A Research Lunch event with Anna Arabindan-Kesson and Timothy Barringer.
This discussion focuses on meanings, and experiences, of labour and materiality in British Art. Using the representation of commodities – cotton specifically – as a starting point, this conversation considers how these themes can frame new approaches to British Art’s transatlantic, migratory and diasporic contours.
This conversation stems from research Arabindan-Kesson recently published in her latest book, Black Bodies, White Gold. In this work, she uses cotton, a commodity central to the slave trade and colonialism, as a focus for new interpretations of the way art, commerce, and colonialism were intertwined in the nineteenth-century Atlantic world.
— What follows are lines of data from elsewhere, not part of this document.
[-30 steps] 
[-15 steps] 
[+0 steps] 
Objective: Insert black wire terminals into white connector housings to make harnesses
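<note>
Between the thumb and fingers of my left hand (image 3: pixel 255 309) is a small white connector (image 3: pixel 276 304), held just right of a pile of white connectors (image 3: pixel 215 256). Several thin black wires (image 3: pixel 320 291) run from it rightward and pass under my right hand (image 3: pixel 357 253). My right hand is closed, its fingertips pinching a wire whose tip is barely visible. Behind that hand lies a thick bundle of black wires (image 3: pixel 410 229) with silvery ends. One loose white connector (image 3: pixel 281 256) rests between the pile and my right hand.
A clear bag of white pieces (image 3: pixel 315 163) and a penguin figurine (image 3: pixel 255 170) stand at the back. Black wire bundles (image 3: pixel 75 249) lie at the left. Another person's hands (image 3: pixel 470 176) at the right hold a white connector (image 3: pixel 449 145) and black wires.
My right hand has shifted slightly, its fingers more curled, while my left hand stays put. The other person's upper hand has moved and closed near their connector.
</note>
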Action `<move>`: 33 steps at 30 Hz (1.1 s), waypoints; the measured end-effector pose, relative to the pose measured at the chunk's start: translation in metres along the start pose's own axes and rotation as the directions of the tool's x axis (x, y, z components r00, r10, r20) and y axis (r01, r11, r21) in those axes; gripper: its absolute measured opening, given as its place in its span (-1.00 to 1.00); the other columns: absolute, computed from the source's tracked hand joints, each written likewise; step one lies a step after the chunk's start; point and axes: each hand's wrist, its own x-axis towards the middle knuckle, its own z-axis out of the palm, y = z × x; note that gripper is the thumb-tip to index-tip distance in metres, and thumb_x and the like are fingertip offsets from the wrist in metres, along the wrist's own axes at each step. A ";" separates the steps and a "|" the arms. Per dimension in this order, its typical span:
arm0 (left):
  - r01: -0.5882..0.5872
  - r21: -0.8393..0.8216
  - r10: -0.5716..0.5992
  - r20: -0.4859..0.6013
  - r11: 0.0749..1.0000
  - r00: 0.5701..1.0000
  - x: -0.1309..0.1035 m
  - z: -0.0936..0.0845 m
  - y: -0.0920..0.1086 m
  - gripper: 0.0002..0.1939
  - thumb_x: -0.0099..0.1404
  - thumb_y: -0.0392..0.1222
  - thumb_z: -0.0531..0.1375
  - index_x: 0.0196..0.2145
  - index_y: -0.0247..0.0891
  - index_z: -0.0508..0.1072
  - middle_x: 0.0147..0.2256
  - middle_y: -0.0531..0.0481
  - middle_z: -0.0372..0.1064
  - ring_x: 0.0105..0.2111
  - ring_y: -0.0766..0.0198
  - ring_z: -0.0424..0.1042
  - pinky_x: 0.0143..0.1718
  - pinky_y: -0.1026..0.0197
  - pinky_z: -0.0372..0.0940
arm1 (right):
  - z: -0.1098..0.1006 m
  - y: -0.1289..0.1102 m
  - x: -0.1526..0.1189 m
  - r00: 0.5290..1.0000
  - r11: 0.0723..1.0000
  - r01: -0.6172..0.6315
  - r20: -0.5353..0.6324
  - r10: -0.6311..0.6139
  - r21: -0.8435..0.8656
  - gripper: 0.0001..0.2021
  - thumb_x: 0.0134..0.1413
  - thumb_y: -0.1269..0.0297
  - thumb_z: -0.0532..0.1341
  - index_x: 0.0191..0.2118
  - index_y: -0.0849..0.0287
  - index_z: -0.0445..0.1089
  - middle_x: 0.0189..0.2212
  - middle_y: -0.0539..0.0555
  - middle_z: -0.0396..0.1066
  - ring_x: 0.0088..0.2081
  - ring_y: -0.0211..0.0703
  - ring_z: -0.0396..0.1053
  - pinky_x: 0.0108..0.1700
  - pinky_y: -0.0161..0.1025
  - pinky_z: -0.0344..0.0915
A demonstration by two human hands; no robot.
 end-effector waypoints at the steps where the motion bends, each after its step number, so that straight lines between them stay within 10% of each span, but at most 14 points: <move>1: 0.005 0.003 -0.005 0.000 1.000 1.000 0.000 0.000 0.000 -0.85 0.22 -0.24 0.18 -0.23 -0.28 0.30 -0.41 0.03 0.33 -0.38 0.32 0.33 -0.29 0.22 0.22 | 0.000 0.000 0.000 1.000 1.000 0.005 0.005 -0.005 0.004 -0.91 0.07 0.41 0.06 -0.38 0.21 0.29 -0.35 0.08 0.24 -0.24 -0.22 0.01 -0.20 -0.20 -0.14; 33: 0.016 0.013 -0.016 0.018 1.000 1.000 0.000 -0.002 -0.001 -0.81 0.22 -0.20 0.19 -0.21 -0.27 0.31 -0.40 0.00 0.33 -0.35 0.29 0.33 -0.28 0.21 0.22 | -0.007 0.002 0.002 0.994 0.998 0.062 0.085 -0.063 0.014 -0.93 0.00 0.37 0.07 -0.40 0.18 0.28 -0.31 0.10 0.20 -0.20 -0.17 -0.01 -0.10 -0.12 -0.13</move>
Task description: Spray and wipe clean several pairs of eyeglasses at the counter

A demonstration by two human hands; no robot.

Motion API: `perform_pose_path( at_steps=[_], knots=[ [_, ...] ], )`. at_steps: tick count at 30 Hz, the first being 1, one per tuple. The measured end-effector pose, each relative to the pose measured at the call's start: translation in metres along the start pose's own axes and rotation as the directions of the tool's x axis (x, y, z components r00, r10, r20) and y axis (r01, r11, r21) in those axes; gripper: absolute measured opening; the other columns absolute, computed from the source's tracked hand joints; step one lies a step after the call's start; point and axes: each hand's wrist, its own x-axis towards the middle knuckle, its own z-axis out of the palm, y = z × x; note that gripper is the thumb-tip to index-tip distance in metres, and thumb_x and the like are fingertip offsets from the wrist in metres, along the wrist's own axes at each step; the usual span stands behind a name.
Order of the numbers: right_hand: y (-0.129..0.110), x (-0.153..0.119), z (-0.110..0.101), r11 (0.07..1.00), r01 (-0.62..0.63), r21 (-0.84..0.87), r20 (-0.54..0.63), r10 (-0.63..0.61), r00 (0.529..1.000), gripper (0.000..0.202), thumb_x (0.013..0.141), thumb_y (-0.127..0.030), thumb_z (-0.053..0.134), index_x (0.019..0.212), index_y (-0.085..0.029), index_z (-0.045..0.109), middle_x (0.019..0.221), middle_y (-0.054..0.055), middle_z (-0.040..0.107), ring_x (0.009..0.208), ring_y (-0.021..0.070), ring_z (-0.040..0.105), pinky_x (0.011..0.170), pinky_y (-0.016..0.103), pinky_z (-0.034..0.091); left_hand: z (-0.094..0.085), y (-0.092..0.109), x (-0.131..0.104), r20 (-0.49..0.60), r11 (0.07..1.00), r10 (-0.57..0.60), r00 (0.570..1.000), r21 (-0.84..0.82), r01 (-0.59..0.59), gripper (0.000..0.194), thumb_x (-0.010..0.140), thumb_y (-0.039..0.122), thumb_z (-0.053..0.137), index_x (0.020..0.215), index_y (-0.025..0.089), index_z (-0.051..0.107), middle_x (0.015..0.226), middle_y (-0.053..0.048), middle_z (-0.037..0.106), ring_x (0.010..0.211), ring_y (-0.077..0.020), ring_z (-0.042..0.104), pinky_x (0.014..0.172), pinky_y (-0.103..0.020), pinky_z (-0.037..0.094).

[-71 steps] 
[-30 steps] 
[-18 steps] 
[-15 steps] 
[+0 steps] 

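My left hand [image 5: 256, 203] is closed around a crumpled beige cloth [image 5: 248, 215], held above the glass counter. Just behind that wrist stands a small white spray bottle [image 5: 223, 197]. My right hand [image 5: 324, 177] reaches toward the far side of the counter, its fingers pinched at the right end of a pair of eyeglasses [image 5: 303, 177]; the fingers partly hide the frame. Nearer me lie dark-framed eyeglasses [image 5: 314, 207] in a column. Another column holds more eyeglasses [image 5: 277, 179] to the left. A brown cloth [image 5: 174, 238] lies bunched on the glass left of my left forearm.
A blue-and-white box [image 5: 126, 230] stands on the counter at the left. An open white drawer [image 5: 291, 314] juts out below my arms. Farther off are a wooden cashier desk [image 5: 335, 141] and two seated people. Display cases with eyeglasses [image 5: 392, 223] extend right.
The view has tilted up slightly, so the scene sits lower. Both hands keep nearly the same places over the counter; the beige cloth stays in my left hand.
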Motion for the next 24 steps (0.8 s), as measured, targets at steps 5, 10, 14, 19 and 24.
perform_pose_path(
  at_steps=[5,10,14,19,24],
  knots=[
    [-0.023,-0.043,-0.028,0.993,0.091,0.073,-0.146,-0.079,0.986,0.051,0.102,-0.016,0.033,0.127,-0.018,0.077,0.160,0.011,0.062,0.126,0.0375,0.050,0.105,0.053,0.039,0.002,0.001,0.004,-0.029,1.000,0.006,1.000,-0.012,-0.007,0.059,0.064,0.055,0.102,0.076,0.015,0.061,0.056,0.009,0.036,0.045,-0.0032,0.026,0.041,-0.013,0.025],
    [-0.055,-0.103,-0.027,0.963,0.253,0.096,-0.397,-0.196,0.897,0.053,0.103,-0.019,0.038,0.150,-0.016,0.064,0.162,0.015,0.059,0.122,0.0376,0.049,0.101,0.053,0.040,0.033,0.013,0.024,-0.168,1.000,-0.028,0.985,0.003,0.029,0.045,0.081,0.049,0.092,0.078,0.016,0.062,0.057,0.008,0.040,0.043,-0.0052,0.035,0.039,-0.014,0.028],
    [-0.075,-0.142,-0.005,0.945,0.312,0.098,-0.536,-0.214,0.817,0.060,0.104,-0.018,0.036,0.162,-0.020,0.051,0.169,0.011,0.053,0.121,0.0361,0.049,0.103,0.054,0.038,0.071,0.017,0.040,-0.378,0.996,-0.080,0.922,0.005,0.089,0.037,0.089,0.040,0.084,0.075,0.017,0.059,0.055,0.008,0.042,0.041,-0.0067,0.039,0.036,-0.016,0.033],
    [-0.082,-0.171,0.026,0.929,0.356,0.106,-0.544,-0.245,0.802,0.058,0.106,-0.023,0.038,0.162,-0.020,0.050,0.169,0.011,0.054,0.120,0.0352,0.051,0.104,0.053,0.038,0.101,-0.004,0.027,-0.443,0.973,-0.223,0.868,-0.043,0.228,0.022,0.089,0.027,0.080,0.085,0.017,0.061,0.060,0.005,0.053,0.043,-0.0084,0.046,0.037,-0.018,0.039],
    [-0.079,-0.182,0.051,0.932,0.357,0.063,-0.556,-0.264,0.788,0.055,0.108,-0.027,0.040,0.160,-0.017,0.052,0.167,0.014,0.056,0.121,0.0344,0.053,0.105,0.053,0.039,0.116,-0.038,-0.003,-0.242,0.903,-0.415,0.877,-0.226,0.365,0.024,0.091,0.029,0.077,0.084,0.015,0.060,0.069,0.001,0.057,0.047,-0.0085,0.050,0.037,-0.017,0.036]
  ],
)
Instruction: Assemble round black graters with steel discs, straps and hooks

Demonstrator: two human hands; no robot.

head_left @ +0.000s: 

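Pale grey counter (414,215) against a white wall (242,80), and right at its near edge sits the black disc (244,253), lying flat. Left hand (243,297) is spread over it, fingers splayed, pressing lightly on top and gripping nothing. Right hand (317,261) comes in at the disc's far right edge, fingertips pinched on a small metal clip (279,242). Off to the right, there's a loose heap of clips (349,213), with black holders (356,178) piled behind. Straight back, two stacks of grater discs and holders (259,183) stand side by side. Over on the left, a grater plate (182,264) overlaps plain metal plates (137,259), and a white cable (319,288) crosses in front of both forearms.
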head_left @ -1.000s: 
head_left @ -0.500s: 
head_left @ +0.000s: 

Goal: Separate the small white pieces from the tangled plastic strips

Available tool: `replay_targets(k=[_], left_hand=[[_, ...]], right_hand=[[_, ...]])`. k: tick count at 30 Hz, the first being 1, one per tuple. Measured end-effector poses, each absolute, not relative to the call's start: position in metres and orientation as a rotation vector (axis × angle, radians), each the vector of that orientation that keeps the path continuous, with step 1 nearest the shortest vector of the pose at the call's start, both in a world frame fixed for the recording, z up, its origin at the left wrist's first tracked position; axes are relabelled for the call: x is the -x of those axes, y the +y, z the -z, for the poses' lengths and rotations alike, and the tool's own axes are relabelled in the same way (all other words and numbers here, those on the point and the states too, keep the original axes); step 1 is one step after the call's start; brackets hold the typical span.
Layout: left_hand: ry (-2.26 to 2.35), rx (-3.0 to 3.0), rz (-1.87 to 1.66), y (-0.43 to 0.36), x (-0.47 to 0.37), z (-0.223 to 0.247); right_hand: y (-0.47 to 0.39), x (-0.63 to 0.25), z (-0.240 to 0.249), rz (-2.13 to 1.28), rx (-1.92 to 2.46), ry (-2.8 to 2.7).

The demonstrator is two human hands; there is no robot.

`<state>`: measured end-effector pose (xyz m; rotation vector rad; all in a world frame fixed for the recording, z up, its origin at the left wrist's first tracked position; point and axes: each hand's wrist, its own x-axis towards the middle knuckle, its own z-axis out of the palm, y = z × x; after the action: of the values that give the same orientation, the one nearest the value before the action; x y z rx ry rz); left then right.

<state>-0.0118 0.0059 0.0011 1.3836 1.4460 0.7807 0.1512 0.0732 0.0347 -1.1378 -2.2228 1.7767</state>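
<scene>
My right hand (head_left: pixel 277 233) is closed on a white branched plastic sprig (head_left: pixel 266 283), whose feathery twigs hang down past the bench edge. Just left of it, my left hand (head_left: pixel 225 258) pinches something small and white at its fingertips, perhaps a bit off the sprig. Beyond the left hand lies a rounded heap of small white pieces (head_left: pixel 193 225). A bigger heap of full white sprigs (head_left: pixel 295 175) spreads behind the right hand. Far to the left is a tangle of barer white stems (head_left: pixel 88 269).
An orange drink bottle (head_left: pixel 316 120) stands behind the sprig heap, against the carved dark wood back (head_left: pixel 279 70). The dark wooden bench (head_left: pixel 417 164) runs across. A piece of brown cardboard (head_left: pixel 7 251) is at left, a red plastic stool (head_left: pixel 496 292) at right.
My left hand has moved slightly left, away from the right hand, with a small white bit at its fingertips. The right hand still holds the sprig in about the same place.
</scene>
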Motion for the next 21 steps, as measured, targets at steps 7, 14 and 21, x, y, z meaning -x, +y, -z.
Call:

In doing so, Arabindan-Kesson models an art historical approach that makes the histories of the Black diaspora central to nineteenth-century cultural production. She traces the emergence of a speculative vision that informs perceptions of Blackness in which artistic renderings of cotton—as both commodity and material—became inexorably tied to the monetary value of Black bodies. From the production and representation of “negro cloth”—the textile worn by enslaved plantation workers—to depictions of Black sharecroppers in photographs and paintings, Arabindan-Kesson demonstrates that visuality was the mechanism through which Blackness and cotton became equated as resources for extraction. In addition to interrogating the work of nineteenth-century artists, she engages with contemporary artists such as Hank Willis Thomas, Lubaina Himid, and Yinka Shonibare CBE RA, who contend with the commercial and imperial processes shaping constructions of Blackness and meanings of labor.